570 00:54:04.510 ⇒ 00:54:07.349 Uttam Kumaran: Dude, this is a huge project, so…
571 00:54:07.850 ⇒ 00:54:10.409 Uttam Kumaran: This is just a decision you just don’t… don’t want to…
572 00:54:11.140 ⇒ 00:54:13.179 Uttam Kumaran: You just don’t want to make twice, you know?
573 00:54:13.900 ⇒ 00:54:24.339 Caitlyn Vaughn: Also, like, if we’re gonna rely on you guys for… like, if we went with Rel, and we were gonna rely on you guys to build everything out, and it was, like, pretty manual, we’re still paying you, like, $2.50 an hour or something, right?
574 00:54:24.340 ⇒ 00:54:41.590 Uttam Kumaran: So that’s the thing, is like, I want… that’s where, like, I don’t… we could still do that, of course, but I want you guys to be able to build certain stuff. Like, I want to equip Deanna with, like, if she needs to make a modification to the dashboard, here’s how she can go do that. Yeah. And you guys are gonna grow, and you’re gonna have more people that are gonna…
575 00:54:41.760 ⇒ 00:54:43.400 Uttam Kumaran: Want to do stuff, so…
576 00:54:44.180 ⇒ 00:54:44.790 Uttam Kumaran: Yeah.
577 00:54:45.160 ⇒ 00:54:50.050 Caitlyn Vaughn: Yeah, you guys are gonna have to teach us a little… class, an omni class soon.
578 00:54:50.050 ⇒ 00:54:52.899 Uttam Kumaran: Yes, yeah, and their support is really good, and…
579 00:54:52.900 ⇒ 00:54:53.310 Caitlyn Vaughn: It’s so.
580 00:54:53.310 ⇒ 00:55:00.370 Uttam Kumaran: Yeah. It is kind of hard, but once you get the hang of it, it’s really good, and they have just so many visualization options, and…

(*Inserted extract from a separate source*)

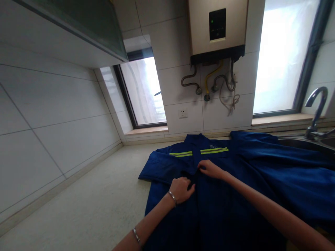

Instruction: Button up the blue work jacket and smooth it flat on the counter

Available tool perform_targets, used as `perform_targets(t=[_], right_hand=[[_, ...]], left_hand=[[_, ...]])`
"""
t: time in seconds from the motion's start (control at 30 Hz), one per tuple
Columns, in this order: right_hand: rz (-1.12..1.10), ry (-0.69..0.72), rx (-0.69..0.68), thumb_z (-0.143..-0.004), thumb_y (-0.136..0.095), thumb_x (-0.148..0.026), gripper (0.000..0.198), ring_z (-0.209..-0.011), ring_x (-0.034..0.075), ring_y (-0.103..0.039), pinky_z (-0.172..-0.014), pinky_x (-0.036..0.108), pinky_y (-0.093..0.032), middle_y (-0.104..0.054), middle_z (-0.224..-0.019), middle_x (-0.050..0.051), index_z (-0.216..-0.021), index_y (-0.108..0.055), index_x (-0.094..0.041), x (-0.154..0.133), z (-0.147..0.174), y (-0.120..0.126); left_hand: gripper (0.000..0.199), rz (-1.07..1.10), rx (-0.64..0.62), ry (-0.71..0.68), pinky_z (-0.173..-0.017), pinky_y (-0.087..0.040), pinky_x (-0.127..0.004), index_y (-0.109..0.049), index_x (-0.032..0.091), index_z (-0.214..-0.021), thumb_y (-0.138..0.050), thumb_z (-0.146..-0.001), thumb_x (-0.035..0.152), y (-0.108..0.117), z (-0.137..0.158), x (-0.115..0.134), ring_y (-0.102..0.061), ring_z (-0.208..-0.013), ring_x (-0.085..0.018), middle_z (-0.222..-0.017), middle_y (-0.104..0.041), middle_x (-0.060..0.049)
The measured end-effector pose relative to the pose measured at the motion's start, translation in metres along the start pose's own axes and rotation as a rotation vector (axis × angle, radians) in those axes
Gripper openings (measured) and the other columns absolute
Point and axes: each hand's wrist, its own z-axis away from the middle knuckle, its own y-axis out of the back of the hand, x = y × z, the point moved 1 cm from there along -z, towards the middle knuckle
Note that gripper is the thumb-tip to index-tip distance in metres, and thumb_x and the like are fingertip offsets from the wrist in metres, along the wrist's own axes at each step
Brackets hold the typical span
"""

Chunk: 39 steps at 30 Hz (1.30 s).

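My left hand (181, 190) rests curled on the front of the blue work jacket (235, 181), fingers pinching a bit of cloth near the placket, and my right hand (210, 169) pinches the front edge just below the collar. The jacket lies spread flat on the pale surface (91, 205), its yellow reflective stripes (199, 152) toward the wall. To do this well, I judge, I should keep both edges lined up and the cloth taut between my hands so it lies smooth. On the right the jacket runs close to the sink (309, 143) and the faucet (315, 111); a water heater (217, 29) hangs on the wall above, well apart.
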Motion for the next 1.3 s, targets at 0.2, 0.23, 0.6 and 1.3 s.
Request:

581 00:55:00.650 ⇒ 00:55:11.340 Uttam Kumaran: it’s a really good platform, and basically what happened in BI is all the smart people from all those companies, like, went to Omni in the last, like, 3-4 years. So the product is really good, but…
582 00:55:11.340 ⇒ 00:55:12.160 Caitlyn Vaughn: Okay, a lot better.
583 00:55:12.800 ⇒ 00:55:13.590 Uttam Kumaran: Yeah.
584 00:55:13.890 ⇒ 00:55:20.319 Caitlyn Vaughn: Okay, sick. That sounds good. If you could intro me, that would be great. I’m gonna do a little,
585 00:55:20.520 ⇒ 00:55:23.479 Caitlyn Vaughn: schmoozing on the default side to get this over.
586 00:55:23.480 ⇒ 00:55:27.199 Uttam Kumaran: S… Yes, definitely. Okay, cool.
587 00:55:27.200 ⇒ 00:55:34.409 Caitlyn Vaughn: And then for the testing, if you could get me the results for Owler today, we can probably chat about it later today, because we have that.
588 00:55:34.410 ⇒ 00:55:34.810 Uttam Kumaran: Okay.
589 00:55:34.940 ⇒ 00:55:35.830 Caitlyn Vaughn: with them.
590 00:55:36.170 ⇒ 00:55:37.729 Uttam Kumaran: Okay, perfect.
591 00:55:38.100 ⇒ 00:55:40.199 Caitlyn Vaughn: Sick! Thanks, Tom!
592 00:55:40.200 ⇒ 00:55:41.760 Uttam Kumaran: Thank you. Talk to you soon.
593 00:55:41.760 ⇒ 00:55:42.450 Caitlyn Vaughn: Bye.
594 00:55:42.650 ⇒ 00:55:43.070 Uttam Kumaran: Bye.